## WORK REQUEST
The data below is to be set down again exactly as written.

## DATA EXCERPT
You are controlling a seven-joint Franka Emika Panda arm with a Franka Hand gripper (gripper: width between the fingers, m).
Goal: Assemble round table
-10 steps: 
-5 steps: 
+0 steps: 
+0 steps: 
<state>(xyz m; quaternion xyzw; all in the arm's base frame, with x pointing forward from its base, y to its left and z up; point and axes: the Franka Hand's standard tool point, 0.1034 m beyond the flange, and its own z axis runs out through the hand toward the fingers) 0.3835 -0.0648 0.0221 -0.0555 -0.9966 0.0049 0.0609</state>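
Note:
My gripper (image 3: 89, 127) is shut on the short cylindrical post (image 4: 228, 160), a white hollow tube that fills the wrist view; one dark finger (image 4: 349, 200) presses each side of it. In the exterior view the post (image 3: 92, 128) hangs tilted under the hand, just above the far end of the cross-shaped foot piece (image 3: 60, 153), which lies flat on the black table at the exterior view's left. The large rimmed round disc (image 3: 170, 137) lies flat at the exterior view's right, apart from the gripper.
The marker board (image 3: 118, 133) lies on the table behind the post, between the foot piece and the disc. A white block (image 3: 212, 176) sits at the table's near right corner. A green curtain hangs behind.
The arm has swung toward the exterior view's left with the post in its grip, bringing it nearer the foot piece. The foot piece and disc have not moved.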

## SOLUTION TO THE EXERCISE
You are controlling a seven-joint Franka Emika Panda arm with a Franka Hand gripper (gripper: width between the fingers, m).
Goal: Assemble round table
-10 steps: 
-5 steps: 
+0 steps: 
+0 steps: 
<state>(xyz m; quaternion xyzw; all in the arm's base frame, with x pointing forward from its base, y to its left and z up; point and axes: the Franka Hand's standard tool point, 0.1034 m beyond the flange, and its own z axis runs out through the hand toward the fingers) 0.3835 -0.0648 0.0221 -0.0555 -0.9966 0.0049 0.0609</state>
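Note:
My gripper (image 3: 89, 127) is shut on the short cylindrical post (image 4: 228, 160), a white hollow tube that fills the wrist view; one dark finger (image 4: 349, 200) presses each side of it. In the exterior view the post (image 3: 92, 128) hangs tilted under the hand, just above the far end of the cross-shaped foot piece (image 3: 60, 153), which lies flat on the black table at the exterior view's left. The large rimmed round disc (image 3: 170, 137) lies flat at the exterior view's right, apart from the gripper.
The marker board (image 3: 118, 133) lies on the table behind the post, between the foot piece and the disc. A white block (image 3: 212, 176) sits at the table's near right corner. A green curtain hangs behind.
The arm has swung toward the exterior view's left with the post in its grip, bringing it nearer the foot piece. The foot piece and disc have not moved.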

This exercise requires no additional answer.